• What to work on:
Copy out the whole listing below exactly.

• Material provided:

####################

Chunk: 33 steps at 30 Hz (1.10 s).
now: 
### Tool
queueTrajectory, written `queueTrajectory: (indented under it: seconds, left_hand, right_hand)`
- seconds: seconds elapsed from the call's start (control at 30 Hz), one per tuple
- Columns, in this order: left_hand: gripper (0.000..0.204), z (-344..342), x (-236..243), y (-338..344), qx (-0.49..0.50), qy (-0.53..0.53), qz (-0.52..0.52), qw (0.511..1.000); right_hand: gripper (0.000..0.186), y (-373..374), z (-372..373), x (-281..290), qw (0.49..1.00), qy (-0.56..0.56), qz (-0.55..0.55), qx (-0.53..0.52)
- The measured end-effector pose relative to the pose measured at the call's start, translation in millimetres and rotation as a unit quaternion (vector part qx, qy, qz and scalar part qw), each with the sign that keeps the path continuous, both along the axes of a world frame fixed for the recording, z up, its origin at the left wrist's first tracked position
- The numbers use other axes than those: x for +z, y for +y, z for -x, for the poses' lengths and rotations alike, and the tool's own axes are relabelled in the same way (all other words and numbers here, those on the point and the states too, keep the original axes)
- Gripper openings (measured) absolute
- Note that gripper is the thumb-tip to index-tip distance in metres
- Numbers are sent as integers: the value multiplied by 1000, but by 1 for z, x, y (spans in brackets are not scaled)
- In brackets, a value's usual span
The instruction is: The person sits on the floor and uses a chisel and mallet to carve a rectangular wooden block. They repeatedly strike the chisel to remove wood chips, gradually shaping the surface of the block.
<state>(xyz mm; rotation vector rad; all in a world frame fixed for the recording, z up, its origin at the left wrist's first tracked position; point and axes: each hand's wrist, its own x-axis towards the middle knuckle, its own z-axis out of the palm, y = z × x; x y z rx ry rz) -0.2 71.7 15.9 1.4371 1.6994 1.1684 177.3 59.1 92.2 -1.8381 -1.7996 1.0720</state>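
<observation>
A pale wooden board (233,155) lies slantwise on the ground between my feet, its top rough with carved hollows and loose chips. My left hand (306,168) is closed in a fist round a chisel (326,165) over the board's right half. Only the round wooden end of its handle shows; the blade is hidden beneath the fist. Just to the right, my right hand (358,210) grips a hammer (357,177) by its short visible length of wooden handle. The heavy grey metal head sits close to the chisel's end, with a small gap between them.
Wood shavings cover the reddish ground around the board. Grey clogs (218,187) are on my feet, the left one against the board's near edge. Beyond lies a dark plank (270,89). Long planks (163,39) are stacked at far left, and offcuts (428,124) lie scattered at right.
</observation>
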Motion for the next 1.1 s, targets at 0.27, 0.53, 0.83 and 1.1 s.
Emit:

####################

• Written answer:
Chunk: 33 steps at 30 Hz (1.10 s).
now: 
### Tool
queueTrajectory, written `queueTrajectory: (indented under it: seconds, left_hand, right_hand)`
- seconds: seconds elapsed from the call's start (control at 30 Hz), one per tuple
- Columns, in this order: left_hand: gripper (0.000..0.204), z (-344..342), x (-236..243), y (-338..344), qx (-0.49..0.50), qy (-0.53..0.53), qz (-0.52..0.52), qw (0.511..1.000); right_hand: gripper (0.000..0.186), y (-373..374), z (-372..373), x (-281..290), qw (0.49..1.00), qy (-0.56..0.56), qz (-0.55..0.55), qx (-0.53..0.52)
- The measured end-effector pose relative to the pose measured at the call's start, translation in millimetres and rotation as a unit quaternion (vector part qx, qy, qz and scalar part qw), each with the sign that keeps the path continuous, both along the axes of a world frame fixed for the recording, z up, its origin at the left wrist's first tracked position
- The numbers use other axes than those: x for +z, y for +y, z for -x, for the poses' lengths and rotations alike, and the tool's own axes are relabelled in the same way (all other words and numbers here, those on the point and the states too, keep the original axes)
- Gripper openings (measured) absolute
- Note that gripper is the thumb-tip to index-tip distance in metres
- Numbers are sent as integers: the value multiplied by 1000, but by 1 for z, x, y (spans in brackets are not scaled)
- In brackets, a value's usual span
The instruction is: The person sits on the floor and uses a chisel and mallet to carve a rectangular wooden block. They repeatedly strike the chisel to remove wood chips, gradually shaping the surface of the block.
<state>(xyz mm; rotation vector rad; all in a world frame fixed for the recording, z up, its origin at the left wrist's first tracked position; point and axes: each hand's wrist, its own x-axis towards the middle knuckle, its own z-axis out of the palm, y = z × x; x y z rx ry rz) -0.2 71.7 15.9 1.4371 1.6994 1.1684 177.3 59.1 92.2 -1.8381 -1.7996 1.0720</state>
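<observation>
A pale wooden board (233,155) lies slantwise on the ground between my feet, its top rough with carved hollows and loose chips. My left hand (306,168) is closed in a fist round a chisel (326,165) over the board's right half. Only the round wooden end of its handle shows; the blade is hidden beneath the fist. Just to the right, my right hand (358,210) grips a hammer (357,177) by its short visible length of wooden handle. The heavy grey metal head sits close to the chisel's end, with a small gap between them.
Wood shavings cover the reddish ground around the board. Grey clogs (218,187) are on my feet, the left one against the board's near edge. Beyond lies a dark plank (270,89). Long planks (163,39) are stacked at far left, and offcuts (428,124) lie scattered at right.
</observation>
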Motion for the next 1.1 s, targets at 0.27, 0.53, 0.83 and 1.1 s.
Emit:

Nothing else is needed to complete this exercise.